3- (2-methylphenyl) piperidine

¹H NMR(600MHz,CDCl₃)δ7.22–7.08(m,4H),3.15–3.07(m,2H),2.91(tt,J＝ 12.0Hz,1H),2.69–2.63(m,2H),2.36(s,3H),2.31(s,1H),1.95–1.89(m,1H),1.83 –1.76(m,1H),1.69–1.60(m,2H).¹³C NMR(151MHz,CDCl₃)δ142.86,135.70, 130.43,126.16,126.02,125.62,53.15,46.84,39.94,31.73,27.32,19.57.

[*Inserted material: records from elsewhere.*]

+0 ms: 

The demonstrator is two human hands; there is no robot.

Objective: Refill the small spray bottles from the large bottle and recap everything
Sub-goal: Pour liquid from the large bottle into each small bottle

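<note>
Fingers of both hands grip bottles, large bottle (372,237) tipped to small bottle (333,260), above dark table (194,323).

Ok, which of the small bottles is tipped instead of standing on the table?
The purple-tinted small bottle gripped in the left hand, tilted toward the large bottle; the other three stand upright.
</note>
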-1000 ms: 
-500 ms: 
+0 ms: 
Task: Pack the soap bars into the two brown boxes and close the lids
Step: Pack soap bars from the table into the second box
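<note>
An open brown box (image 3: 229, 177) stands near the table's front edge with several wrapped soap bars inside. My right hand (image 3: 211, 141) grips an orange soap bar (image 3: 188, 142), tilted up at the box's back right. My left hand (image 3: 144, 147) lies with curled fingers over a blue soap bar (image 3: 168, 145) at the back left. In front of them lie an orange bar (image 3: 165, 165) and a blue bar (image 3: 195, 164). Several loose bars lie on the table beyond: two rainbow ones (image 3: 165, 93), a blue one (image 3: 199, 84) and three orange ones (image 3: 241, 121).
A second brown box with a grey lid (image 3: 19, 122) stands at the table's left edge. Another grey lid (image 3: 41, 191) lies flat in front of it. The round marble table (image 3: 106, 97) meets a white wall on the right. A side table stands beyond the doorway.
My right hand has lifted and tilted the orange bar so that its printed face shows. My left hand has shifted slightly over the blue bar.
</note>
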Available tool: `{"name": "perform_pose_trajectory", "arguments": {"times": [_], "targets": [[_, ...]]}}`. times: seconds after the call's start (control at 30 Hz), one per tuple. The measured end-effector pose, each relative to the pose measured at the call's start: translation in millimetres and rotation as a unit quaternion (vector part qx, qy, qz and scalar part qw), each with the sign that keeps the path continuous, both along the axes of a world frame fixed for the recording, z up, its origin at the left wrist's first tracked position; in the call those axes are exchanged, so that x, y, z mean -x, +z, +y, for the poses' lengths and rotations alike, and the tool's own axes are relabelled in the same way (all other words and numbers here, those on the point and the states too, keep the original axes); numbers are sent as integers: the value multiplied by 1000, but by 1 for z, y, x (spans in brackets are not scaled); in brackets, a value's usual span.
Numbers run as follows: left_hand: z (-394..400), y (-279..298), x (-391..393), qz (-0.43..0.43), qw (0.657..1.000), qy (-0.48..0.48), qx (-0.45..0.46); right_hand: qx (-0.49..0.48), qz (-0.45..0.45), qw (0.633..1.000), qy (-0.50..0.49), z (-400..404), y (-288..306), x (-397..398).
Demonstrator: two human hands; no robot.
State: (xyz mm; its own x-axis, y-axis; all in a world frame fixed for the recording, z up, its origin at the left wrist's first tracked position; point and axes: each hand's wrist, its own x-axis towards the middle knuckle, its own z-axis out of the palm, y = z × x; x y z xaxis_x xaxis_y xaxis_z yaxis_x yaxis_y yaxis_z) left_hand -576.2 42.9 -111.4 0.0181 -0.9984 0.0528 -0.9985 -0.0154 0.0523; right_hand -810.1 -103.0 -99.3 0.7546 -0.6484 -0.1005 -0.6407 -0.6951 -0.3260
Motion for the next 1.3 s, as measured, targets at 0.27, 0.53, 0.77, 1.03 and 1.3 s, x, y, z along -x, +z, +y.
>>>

Example 11: preparation of 2- (4-methoxyphenyl) piperidine

Weighing beta-alanine (222.8mg, 2.5mmol), adding into a Schlenk tube, cooling to 0 ℃ under the protection of inert gas, adding tetrahydrofuran complex (1M, 5.0mmol) of borane, stirring at room temperature for reaction for 24h, and drying the solvent in vacuum to obtain oxazaborolidine which is directly used for the next step. 2- (4-methoxyphenyl) pyridine (92.6mg, 0.5mmol), tetrahydrofuran (2.0mL), palladium acetate (11.3mg, 0.05mmol) were added to a schlenk tube containing oxazaborolidine, still under an inert gas blanket. The reaction was stirred at 60 ℃ for 24 h. The resulting reaction was purified by silica gel column (dichloromethane/methanol) to give 2- (4-methoxyphenyl) piperidine (70.4mg) in 73.6% yield

2- (4-methoxyphenyl) piperidine

¹H NMR(400MHz,CDCl₃)δ7.27(d,J＝8.4Hz,2H),6.84(d,J＝8.3Hz,2H),3.78(s, 3H),3.55-3.50(m,1H),3.20-3.14(m,1H),2.82-2.73(m,1H),1.91-1.83(m,1H),1.76- 1.70(m,2H),1.68-1.62(m,1H),1.56-1.43(m,3H).¹³C NMR(101MHz,CDCl₃) δ158.7,138.0,127.7,113.8,61.8,55.3,48.0,35.1,26.0,25.6.